▸ Exercise goal
Pick each line containing "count" out of the records.

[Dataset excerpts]
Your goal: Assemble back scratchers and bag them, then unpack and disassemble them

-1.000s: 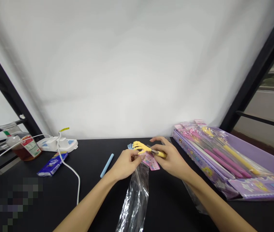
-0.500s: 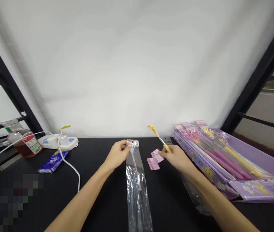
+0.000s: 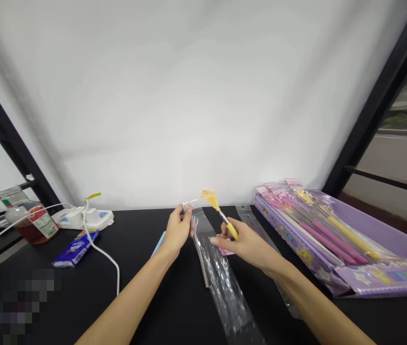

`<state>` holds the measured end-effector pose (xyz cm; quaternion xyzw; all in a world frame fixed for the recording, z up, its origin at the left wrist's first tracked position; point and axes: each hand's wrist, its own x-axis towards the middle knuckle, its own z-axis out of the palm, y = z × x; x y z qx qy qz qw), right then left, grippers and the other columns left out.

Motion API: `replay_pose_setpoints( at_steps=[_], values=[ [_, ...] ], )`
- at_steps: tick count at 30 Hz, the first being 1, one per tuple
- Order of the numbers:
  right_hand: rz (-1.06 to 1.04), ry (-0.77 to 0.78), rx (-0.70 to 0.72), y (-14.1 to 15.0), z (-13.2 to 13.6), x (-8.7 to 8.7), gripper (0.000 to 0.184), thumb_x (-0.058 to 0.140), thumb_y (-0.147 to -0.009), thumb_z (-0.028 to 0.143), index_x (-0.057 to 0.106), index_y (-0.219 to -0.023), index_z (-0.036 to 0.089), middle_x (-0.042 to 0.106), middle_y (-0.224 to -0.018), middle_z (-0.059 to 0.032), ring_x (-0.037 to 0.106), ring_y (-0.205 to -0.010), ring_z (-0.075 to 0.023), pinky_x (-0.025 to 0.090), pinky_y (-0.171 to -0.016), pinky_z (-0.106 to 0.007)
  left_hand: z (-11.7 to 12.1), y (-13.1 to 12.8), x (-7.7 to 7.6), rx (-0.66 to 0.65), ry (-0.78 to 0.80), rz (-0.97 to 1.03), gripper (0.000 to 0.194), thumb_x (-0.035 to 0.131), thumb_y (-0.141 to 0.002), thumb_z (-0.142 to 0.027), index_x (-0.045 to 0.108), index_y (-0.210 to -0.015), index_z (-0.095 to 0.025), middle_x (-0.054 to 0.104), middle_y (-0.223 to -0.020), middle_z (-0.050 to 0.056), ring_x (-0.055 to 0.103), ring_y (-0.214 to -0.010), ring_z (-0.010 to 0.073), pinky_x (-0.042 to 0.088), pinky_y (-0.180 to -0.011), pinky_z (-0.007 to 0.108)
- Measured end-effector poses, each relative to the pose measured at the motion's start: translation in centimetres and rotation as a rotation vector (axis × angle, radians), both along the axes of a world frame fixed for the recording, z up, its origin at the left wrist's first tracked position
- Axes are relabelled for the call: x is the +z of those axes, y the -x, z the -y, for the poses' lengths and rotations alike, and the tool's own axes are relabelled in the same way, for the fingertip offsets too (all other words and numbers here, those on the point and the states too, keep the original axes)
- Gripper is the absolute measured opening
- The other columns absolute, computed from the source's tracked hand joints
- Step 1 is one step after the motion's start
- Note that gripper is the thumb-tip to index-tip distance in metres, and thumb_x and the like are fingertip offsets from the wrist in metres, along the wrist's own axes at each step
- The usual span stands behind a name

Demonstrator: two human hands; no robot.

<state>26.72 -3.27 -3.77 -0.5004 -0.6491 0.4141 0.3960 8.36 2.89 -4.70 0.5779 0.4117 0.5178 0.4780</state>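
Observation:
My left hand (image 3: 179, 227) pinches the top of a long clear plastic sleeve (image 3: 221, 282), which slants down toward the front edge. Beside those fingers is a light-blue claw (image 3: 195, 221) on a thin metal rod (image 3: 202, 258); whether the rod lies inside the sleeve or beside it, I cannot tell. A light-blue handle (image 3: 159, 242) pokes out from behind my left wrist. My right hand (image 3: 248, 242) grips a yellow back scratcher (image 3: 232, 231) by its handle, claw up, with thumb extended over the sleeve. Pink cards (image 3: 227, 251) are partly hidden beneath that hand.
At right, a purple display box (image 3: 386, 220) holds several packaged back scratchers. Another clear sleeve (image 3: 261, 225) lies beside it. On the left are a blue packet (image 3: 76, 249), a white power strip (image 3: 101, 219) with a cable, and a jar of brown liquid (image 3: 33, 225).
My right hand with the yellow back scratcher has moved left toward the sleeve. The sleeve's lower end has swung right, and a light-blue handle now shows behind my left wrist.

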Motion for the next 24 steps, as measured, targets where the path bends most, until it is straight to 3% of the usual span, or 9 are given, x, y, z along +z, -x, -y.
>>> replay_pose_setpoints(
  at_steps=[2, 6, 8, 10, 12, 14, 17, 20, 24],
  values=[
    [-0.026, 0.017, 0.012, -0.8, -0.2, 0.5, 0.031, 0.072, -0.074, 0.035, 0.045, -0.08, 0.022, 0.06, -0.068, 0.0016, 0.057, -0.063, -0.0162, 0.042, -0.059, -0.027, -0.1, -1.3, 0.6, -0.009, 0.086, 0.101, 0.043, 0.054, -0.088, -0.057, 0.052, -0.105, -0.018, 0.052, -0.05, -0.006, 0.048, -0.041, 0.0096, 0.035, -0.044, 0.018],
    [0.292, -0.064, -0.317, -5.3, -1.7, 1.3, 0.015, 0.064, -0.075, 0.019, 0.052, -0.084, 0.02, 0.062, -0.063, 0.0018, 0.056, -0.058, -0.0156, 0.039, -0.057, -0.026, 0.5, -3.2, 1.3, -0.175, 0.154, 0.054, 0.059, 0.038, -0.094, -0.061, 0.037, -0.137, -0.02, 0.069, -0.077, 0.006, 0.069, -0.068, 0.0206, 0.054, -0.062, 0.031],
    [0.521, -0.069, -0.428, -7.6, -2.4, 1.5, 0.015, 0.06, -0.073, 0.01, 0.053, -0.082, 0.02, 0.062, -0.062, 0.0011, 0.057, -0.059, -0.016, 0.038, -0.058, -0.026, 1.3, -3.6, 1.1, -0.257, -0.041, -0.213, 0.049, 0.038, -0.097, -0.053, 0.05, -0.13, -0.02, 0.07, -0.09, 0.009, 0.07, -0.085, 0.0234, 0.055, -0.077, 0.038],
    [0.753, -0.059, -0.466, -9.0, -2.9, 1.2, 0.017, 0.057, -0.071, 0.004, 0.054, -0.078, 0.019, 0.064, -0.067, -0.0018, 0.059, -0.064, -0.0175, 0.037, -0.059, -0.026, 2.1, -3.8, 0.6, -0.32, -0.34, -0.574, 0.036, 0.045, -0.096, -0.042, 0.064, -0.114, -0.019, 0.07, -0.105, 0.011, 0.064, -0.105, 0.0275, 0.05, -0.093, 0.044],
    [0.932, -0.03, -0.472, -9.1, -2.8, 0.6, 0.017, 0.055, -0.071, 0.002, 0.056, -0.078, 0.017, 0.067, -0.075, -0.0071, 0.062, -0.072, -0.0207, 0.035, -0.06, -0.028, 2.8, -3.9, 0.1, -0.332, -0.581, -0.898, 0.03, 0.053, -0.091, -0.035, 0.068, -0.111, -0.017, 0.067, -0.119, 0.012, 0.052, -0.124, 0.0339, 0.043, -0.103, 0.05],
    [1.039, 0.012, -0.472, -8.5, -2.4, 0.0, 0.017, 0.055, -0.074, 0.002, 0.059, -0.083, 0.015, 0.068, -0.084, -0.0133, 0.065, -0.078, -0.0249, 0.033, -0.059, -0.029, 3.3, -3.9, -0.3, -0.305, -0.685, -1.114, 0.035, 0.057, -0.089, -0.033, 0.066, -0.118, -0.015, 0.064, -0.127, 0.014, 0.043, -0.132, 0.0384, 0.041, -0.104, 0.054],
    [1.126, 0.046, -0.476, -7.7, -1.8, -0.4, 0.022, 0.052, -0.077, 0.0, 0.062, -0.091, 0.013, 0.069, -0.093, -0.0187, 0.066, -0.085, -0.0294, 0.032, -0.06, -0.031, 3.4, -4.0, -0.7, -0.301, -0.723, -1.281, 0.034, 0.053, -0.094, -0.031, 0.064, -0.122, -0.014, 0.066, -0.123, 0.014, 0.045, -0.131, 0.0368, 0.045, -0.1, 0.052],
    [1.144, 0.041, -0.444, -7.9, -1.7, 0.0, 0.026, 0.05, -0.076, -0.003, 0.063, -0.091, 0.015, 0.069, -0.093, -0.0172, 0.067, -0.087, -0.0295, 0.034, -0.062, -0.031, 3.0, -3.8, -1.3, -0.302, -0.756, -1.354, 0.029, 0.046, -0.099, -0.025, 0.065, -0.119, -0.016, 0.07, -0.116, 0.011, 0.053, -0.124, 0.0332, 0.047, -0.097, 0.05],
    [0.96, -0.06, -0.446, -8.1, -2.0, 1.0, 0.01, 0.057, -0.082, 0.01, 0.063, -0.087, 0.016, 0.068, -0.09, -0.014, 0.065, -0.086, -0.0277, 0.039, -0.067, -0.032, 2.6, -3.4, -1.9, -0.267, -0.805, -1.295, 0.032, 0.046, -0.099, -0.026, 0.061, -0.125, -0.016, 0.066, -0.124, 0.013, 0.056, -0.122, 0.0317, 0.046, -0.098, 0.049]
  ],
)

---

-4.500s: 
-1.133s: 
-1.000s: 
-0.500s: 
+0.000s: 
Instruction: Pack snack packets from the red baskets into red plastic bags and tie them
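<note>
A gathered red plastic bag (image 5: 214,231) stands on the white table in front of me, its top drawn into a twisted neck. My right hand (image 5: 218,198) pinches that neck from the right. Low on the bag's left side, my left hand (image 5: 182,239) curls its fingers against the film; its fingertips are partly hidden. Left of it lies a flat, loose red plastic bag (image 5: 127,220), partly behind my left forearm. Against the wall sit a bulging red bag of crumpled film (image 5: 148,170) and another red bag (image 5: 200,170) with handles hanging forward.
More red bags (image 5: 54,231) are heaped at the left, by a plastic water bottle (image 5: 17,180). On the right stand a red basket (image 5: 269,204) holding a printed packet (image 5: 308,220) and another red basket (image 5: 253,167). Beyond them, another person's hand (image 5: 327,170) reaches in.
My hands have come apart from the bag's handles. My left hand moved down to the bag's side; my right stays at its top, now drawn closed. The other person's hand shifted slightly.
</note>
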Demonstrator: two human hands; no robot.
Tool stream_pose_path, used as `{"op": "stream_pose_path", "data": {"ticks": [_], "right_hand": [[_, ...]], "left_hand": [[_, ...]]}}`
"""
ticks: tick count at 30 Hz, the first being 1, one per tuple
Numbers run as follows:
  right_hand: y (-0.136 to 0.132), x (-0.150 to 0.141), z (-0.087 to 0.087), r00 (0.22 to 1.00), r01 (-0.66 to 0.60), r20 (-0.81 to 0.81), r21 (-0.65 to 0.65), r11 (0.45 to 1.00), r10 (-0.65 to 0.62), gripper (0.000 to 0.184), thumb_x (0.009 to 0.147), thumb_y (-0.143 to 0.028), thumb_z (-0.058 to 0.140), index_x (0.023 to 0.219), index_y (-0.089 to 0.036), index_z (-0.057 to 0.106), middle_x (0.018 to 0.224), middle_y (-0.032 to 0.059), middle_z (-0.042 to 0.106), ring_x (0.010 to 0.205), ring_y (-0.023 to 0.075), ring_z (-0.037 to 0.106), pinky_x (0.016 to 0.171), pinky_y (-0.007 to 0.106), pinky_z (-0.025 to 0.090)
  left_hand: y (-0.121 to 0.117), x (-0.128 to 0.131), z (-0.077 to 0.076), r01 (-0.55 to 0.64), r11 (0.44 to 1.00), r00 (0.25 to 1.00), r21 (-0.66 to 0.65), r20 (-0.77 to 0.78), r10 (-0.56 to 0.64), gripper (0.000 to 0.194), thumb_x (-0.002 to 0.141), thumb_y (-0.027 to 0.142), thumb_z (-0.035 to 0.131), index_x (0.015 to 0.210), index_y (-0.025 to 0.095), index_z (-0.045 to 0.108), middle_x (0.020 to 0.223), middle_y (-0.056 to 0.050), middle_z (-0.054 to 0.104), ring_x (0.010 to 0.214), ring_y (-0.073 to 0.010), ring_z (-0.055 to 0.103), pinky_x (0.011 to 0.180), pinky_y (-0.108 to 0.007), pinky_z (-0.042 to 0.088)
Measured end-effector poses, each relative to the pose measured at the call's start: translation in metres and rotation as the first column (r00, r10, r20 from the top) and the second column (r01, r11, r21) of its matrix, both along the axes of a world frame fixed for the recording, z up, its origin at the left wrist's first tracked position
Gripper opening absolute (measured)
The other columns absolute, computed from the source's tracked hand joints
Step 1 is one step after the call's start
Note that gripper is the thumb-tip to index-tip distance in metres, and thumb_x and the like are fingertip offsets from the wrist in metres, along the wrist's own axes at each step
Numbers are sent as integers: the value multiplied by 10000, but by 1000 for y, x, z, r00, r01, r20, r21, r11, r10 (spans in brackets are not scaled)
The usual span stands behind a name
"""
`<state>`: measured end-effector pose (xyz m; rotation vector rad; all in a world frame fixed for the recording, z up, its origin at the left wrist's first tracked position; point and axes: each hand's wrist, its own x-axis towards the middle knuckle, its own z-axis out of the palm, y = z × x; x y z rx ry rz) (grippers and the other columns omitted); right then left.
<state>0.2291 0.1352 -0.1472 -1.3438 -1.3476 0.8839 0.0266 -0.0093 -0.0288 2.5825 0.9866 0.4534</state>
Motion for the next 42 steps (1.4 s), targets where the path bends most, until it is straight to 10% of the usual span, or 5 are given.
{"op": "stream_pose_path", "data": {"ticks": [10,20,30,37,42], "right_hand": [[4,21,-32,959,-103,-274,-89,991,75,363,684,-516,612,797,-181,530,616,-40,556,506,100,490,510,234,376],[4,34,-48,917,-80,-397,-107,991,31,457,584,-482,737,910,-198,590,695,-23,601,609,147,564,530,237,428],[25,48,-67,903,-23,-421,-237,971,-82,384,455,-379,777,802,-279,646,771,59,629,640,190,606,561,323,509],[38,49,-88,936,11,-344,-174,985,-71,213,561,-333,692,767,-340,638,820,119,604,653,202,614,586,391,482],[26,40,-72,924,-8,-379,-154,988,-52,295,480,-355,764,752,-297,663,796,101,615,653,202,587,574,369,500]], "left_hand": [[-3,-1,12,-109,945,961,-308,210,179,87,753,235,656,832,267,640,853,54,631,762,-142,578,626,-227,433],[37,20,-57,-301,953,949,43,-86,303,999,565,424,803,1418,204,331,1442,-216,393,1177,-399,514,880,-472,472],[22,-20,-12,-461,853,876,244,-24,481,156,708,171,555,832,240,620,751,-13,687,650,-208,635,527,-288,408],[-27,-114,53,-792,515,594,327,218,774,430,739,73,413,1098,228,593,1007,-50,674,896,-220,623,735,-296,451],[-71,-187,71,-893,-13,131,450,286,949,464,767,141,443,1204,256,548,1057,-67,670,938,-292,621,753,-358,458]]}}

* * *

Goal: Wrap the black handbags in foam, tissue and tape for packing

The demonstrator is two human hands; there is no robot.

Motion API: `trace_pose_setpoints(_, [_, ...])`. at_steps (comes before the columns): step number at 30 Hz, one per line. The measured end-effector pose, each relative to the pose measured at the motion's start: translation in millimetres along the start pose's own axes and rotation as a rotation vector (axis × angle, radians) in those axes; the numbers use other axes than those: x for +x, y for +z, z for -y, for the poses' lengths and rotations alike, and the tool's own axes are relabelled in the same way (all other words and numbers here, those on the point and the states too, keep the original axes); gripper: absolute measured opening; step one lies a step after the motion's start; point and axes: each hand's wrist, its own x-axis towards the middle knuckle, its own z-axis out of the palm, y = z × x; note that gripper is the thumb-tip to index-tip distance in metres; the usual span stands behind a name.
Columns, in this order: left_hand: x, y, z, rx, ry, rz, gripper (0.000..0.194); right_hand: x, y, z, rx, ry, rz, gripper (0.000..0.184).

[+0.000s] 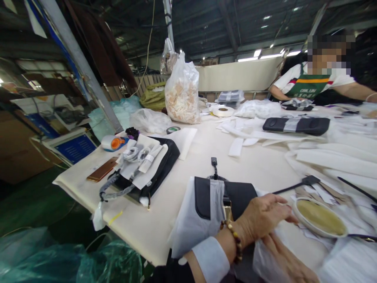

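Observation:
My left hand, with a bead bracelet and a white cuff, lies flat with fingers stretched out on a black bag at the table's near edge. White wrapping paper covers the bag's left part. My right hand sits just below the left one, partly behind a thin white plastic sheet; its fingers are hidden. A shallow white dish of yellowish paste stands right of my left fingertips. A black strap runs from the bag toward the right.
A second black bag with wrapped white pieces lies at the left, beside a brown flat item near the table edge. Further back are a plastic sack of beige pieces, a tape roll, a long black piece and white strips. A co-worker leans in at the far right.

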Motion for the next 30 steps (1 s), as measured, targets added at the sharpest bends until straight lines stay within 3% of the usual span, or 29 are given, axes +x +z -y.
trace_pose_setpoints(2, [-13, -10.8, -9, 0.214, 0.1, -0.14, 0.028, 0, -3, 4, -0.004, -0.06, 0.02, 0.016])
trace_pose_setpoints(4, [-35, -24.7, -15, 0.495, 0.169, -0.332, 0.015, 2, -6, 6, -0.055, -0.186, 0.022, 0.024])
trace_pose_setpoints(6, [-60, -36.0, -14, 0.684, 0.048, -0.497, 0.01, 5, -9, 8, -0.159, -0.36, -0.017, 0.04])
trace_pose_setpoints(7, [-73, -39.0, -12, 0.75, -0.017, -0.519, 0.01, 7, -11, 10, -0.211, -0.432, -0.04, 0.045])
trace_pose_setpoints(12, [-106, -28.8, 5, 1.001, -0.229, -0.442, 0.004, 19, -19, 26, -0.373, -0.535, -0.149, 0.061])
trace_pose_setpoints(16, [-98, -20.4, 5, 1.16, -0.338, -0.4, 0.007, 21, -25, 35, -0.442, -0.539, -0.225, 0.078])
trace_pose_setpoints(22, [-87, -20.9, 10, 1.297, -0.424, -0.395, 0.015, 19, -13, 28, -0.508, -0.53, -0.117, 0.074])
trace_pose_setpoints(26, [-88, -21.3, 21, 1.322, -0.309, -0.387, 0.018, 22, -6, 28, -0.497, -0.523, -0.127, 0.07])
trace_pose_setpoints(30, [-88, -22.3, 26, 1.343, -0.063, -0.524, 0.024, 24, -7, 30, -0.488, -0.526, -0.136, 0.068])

▸ Answer for the task
- at_steps: tick count at 30 Hz, the first being 1, one per tuple
ticks: tick count at 30 Hz, the first being 1, one per tuple

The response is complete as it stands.